Folha de S. Paulo


Cartunistas lamentam a morte de Georges Wolinski, vítima de atentado

Cartunistas lamentam a morte de Georges Wolinski, 80, uma das vítimas do atentado ao jornal satírico francês "Charlie Hebdo" nesta quarta (7), e considerado um dos maiores nomes do gênero no país.

Nascido na Tunísia em 1934, Wolinski mudou-se para a França aos 13 anos. Começou a desenhar para o jornal satírico "Hara-Kiri" durante os anos 1960. Durante os eventos de maio de 1968, fundou o jornal "L'Enragé", juntamente com o caricaturista Siné —dando viés político a seus cartuns.

No atentado, ao menos dez jornalistas e dois policiais foram mortos na sede da publicação, em Paris.

Reprodução/Instagram/porliniers
Cartum postado por Liniers em homenagem a Georges Wolinski, no Instagram
Cartum postado por Liniers em homenagem ao jornal 'Charlie Hebdo', no Instagram

De acordo com a polícia, três homens fizeram disparos e depois fugiram em um carro dirigido por um quarto elemento do grupo.

O jornal já sofreu ataques por publicar caricaturas de líderes muçulmanos e do profeta Maomé. Em 2011, a redação foi alvo de um incêndio criminoso após ter publicado uma série de caricaturas sobre Maomé.

Cartunistas comentam a morte de Georges Wolinski

Ziraldo, à Folha
Você repara uma coisa: de todos os atentados que a gente tem notícia, contra mulheres, crianças, aquelas decapitações, o que mais chocou o mundo foi esse de Paris agora. Porque foi um atentado contra a liberdade, estão tentando acabar com a nossa liberdade de pensar.

Eu acho que esse atentado vai ser um marco, que a luta contra o terror do ocidente vai ter um antes e um depois dele.

A única solução é a guerra, mas a guerra está perdida, porque eles são como "shmoos" [personagem de quadrinhos criada pelo cartunista Al Capp]: você mata um e ele vira dois, depois quatro e assim por diante. O terrorista é imortal.

O Wolinski, apesar de ter coragem de comprar essa luta, era muito tranquilo no trato.Nós somos da mesma geração, e como ele mesmo dizia, somos uma comunidade internacional. Eu sempre o via quando ia para Paris.

Francês não chama nem a tia para almoçar em casa e eu ia, almoçava na casa dele. Ele dizia: "Dentro de casa sou burguesão, mas lá fora a luta é outra."

Maurício de Sousa, à Folha

A liberdade de expressão está de luto pelo atentado à revista satírica Charlie Hebdo, em Paris. Doze pessoas morreram na ação entre as quais três desenhistas. Um deles Wolinski, considerado um dos maiores cartunistas do mundo, que com seu traço descontraído e humor irreverente, influenciou um bom número de artistas brasileiros.
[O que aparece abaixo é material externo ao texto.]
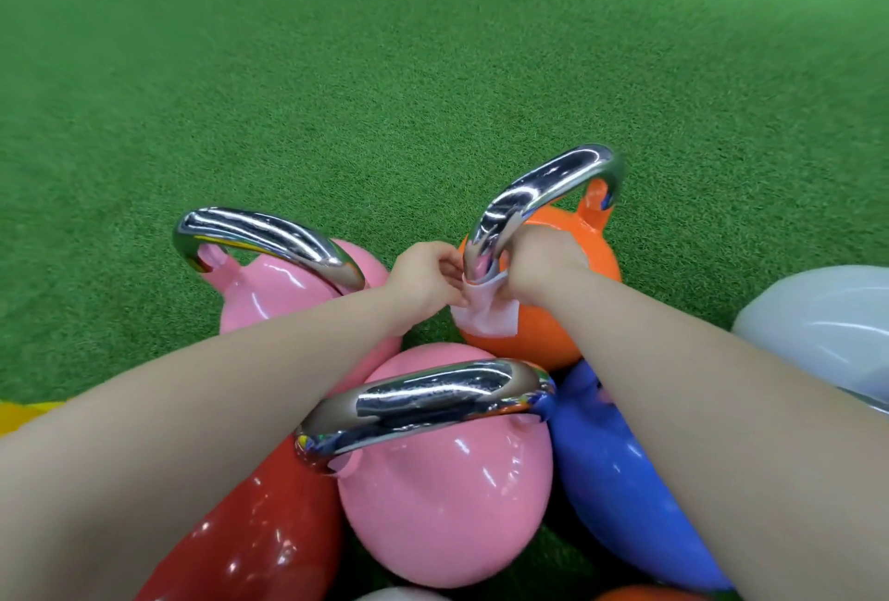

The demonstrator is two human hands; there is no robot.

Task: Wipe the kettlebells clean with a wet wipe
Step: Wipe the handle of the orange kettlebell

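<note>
- Several kettlebells crowd the green turf floor (433,71): at far left a red kettlebell (250,528) low in view, then two pink kettlebells, one behind (279,292) and one in front (447,480).
- Left hand (423,283): its grip pinches the wet wipe (486,312) at the foot of the chrome handle (539,196), fingers curled on the cloth.
- The wipe wraps the handle's near leg and hangs over the shoulder of the orange kettlebell (543,331), which sits right of centre, just beyond the front pink one.
- Right hand (543,263): its grip seems to close on the other side of the wipe, though the fingertips are hidden behind the handle.
- That handle arches up and away to the right; its long axis runs from near-left to far-right.
- Risk, as I judge it: the wet chrome is slick, so the wipe may slide off or bunch up, leaving the arch unwiped; a hard tug might rock the bell against the blue kettlebell (615,480) beside it.
- A pale grey ball (818,312) lies at far right.
</note>
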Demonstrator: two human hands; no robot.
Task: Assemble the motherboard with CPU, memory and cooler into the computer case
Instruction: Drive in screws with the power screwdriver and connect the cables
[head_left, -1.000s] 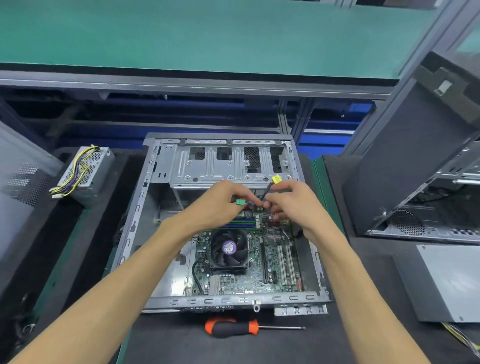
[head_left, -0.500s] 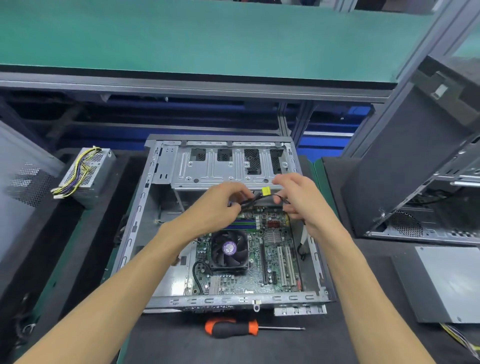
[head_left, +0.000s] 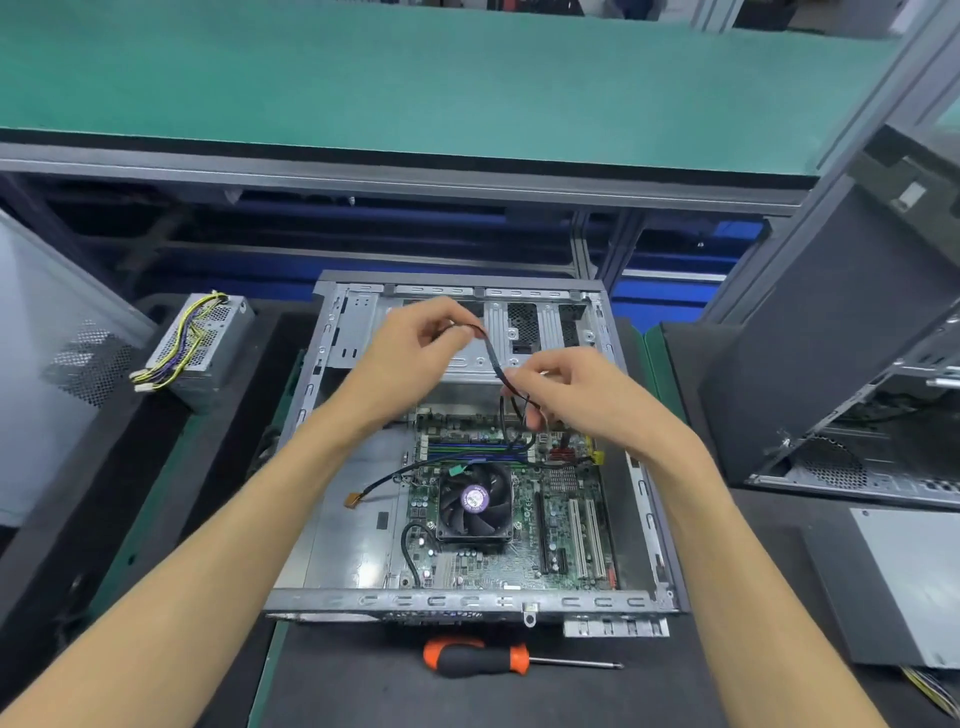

Ele os fazia rir às lágrimas. Como muitos dos seus personagens. Nossas homenagens às vítimas da intolerância.

Laerte, à Folha
Isso é um gesto de uma agressividade e de uma violência absurdas. Eu continuo a favor da liberdade de expressão. Continuo achando que deve existir, mas que existe num mundo que também não pode ignorar um contexto de maioria religiosa e mexer com os dogmas daquela religião impunemente.

É uma polêmica bastante ambígua, cheia de lados. Faço questão de levar todos esses lados em conta.

Não acho que deve haver liberdade de expressão pra quem tá a fim de fomentar o ódio, o machismo, a homofobia e o racismo. Mas eu também sou a favor da liberdade de expressão –o humor sem liberdade de expressão morre.

Não vi as charges que motivaram os ataques –não tenho como opinar sobre isso. Não posso dizer que foram eles [os chargistas] que provocaram o ataque. Tem que levar em conta as tensões crescentes no Oriente Médio, a direita ultracrescente na Europa.

Adão, à Folha
"Hoje foi um dia difícil para eu me mover. Tenho grandes influências, como Angeli, Henfil, Glauco, mas o Wolinski é grande parte de tudo o que eu sou.

Conheci o trabalho dele em Porto Alegre, com uns 22 anos, e fui morar na França por causa dele. Acho que todo mundo da minha geração tem influência dele. Uma vez comentaram comigo que o Wolinski é um escritor que desenha, e é bem isso mesmo.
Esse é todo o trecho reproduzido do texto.